| Required action |
Only an exact retyping of all the entries counts as an answer.

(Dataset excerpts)
▬▬▬▬▬▬▬▬▬▬

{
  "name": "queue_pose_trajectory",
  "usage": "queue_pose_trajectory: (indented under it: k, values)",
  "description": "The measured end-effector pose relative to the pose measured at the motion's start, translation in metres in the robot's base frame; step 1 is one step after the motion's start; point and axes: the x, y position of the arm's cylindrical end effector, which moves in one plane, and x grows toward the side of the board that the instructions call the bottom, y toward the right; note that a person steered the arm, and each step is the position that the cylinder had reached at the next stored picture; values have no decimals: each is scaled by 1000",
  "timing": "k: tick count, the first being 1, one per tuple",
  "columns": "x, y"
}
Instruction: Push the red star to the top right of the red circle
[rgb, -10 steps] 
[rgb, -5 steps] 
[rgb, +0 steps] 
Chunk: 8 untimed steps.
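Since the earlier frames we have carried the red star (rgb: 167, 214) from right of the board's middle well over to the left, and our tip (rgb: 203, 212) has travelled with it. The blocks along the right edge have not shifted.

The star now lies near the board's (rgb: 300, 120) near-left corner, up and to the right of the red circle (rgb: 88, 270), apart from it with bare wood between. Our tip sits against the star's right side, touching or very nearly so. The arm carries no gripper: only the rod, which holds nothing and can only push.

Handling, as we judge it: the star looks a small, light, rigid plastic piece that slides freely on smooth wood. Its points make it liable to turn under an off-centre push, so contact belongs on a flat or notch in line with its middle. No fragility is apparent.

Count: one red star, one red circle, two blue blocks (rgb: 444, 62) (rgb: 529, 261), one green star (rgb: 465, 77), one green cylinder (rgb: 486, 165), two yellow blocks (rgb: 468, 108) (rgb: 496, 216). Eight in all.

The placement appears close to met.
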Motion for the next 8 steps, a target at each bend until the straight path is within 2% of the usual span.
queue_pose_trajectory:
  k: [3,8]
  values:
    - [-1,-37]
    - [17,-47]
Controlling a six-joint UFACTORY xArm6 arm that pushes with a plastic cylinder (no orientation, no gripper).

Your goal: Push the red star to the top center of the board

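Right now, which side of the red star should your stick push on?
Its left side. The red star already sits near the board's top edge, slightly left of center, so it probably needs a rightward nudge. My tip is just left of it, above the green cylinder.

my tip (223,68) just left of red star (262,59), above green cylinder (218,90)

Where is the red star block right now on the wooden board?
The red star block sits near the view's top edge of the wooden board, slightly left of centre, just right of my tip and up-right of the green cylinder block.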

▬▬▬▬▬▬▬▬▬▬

| Exercise response |
{
  "name": "queue_pose_trajectory",
  "usage": "queue_pose_trajectory: (indented under it: k, values)",
  "description": "The measured end-effector pose relative to the pose measured at the motion's start, translation in metres in the robot's base frame; step 1 is one step after the motion's start; point and axes: the x, y position of the arm's cylindrical end effector, which moves in one plane, and x grows toward the side of the board that the instructions call the bottom, y toward the right; note that a person steered the arm, and each step is the position that the cylinder had reached at the next stored picture; values have no decimals: each is scaled by 1000",
  "timing": "k: tick count, the first being 1, one per tuple",
  "columns": "x, y"
}
Instruction: Push the red star to the top right of the red circle
[rgb, -10 steps] 
[rgb, -5 steps] 
[rgb, +0 steps] 
Chunk: 8 untimed steps.
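Since the earlier frames we have carried the red star (rgb: 167, 214) from right of the board's middle well over to the left, and our tip (rgb: 203, 212) has travelled with it. The blocks along the right edge have not shifted.

The star now lies near the board's (rgb: 300, 120) near-left corner, up and to the right of the red circle (rgb: 88, 270), apart from it with bare wood between. Our tip sits against the star's right side, touching or very nearly so. The arm carries no gripper: only the rod, which holds nothing and can only push.

Handling, as we judge it: the star looks a small, light, rigid plastic piece that slides freely on smooth wood. Its points make it liable to turn under an off-centre push, so contact belongs on a flat or notch in line with its middle. No fragility is apparent.

Count: one red star, one red circle, two blue blocks (rgb: 444, 62) (rgb: 529, 261), one green star (rgb: 465, 77), one green cylinder (rgb: 486, 165), two yellow blocks (rgb: 468, 108) (rgb: 496, 216). Eight in all.

The placement appears close to met.
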Motion for the next 8 steps, a target at each bend until the straight path is within 2% of the usual span.
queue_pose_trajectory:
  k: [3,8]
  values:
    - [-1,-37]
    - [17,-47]
Controlling a six-joint UFACTORY xArm6 arm that pushes with a plastic cylinder (no orientation, no gripper).

Your goal: Push the red star to the top center of the board

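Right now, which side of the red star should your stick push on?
Its left side. The red star already sits near the board's top edge, slightly left of center, so it probably needs a rightward nudge. My tip is just left of it, above the green cylinder.

my tip (223,68) just left of red star (262,59), above green cylinder (218,90)

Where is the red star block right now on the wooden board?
The red star block sits near the view's top edge of the wooden board, slightly left of centre, just right of my tip and up-right of the green cylinder block.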

With this, there is nothing more to the exercise.